> What to do
Could you repeat exactly the lines below, from the line containing "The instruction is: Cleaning" through the last one, both included, while leaving out any pictures?

> Excerpted data
=== Section Start ===

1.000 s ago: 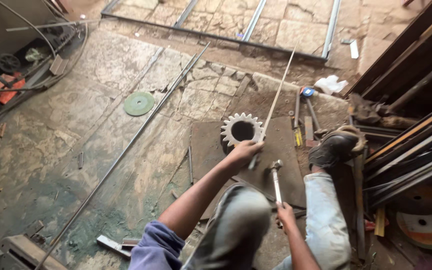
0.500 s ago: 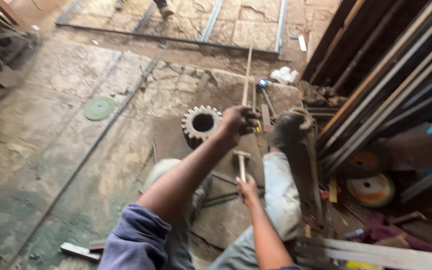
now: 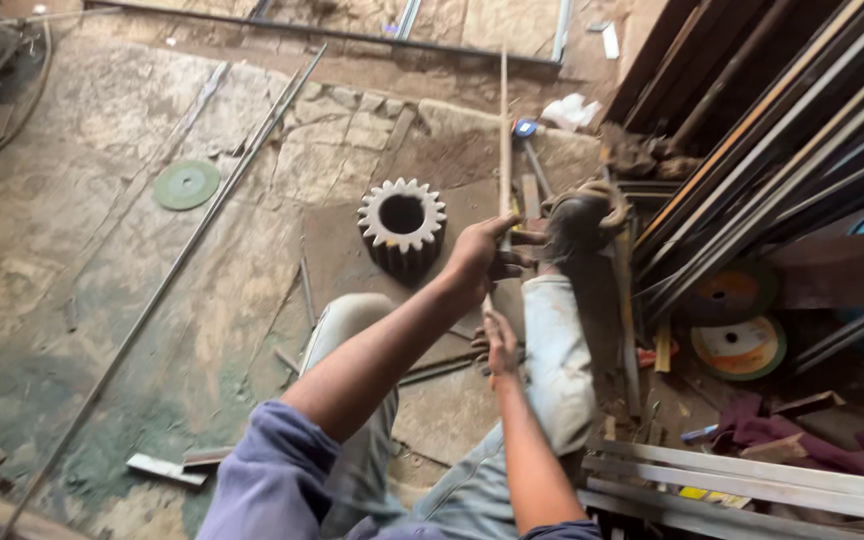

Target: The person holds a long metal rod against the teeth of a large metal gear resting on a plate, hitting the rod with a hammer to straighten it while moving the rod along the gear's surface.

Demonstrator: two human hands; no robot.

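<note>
A: Which thing does the left hand (image 3: pixel 479 258) hold?

B: Its grip is clenched round a thin, pale metal rod (image 3: pixel 503 130). The rod runs from the fist straight away over the floor, towards the far edge of the stone paving, and passes just right of the gear wheel (image 3: pixel 402 225).

A: And the right hand (image 3: pixel 499 345)?

B: It sits below the left one, just nearer the person, above the knees. Its fingers are curled round a slim shaft, seemingly a hammer handle (image 3: pixel 486 303), whose upper end is hidden behind the left fist. The head cannot be seen.

A: Where does the gear wheel stand?

B: On a dark steel plate (image 3: pixel 332 255) laid flat on the floor (image 3: pixel 102 200), just left of the left hand, toothed rim pale, bore facing up.

A: Any discs or labelled items?

B: A green round disc (image 3: pixel 186 185) lies on the floor well to the left. Two round discs with orange and pale green labels (image 3: pixel 741 345) lie at the right, under the leaning metal bars (image 3: pixel 772 130). A white crumpled package (image 3: pixel 570 110) rests near the far edge.
</note>
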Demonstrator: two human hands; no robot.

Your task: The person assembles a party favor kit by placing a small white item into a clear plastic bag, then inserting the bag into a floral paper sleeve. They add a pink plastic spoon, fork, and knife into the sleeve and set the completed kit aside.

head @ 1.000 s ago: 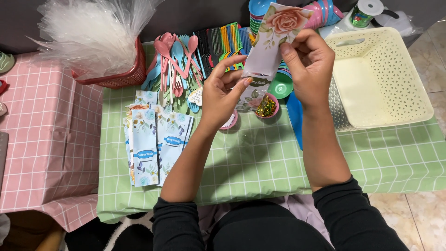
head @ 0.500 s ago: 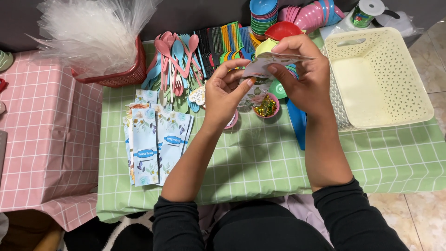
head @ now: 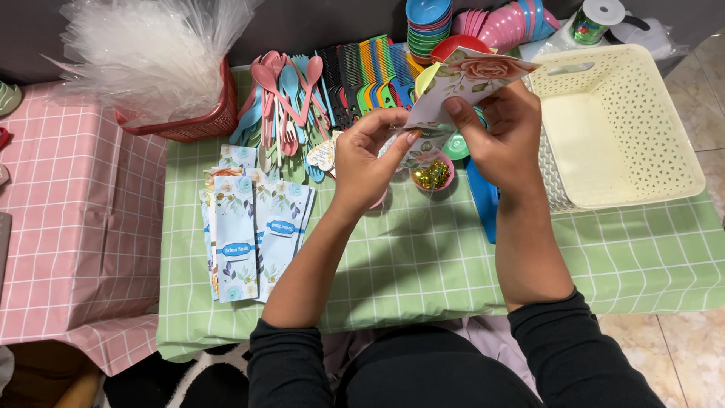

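Head view, reading left to right from the cream basket: well to its left lie floral packets on the green checked cloth. Nearer, the left hand pinches the lower edge of a floral paper pouch. Just beside the basket, the right hand grips the pouch's upper part, thumb pressed on.

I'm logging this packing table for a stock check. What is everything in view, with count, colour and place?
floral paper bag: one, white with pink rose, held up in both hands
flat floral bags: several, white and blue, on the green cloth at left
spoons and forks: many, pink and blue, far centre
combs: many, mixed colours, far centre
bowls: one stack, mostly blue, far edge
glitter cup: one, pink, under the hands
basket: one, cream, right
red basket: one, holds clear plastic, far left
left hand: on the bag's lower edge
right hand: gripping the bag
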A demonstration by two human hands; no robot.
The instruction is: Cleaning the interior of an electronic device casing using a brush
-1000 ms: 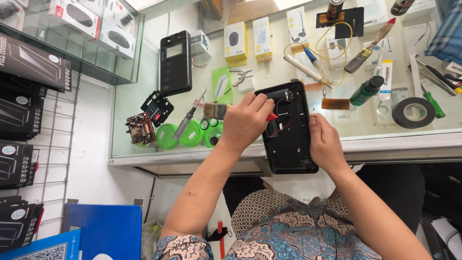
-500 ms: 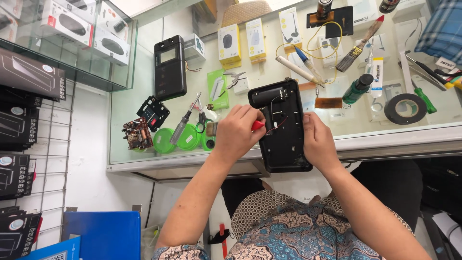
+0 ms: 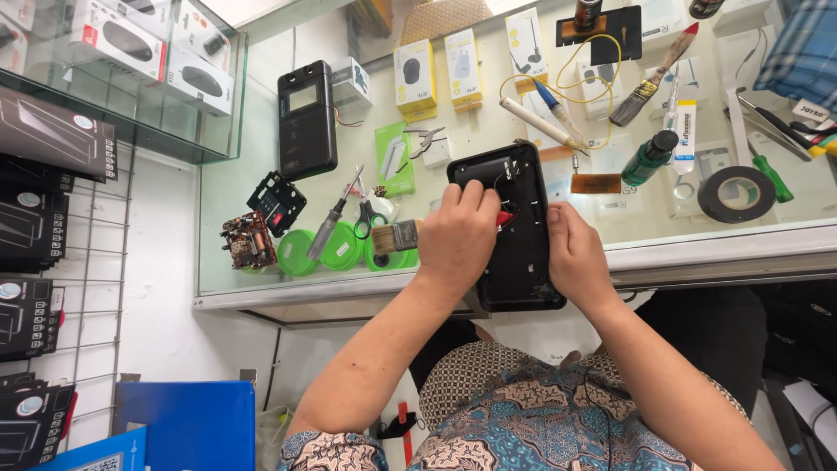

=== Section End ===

> Solution to the problem
The instruction is: Cleaning the interior of an electronic device casing using a brush
-1000 ms: 
-500 ms: 
+0 ms: 

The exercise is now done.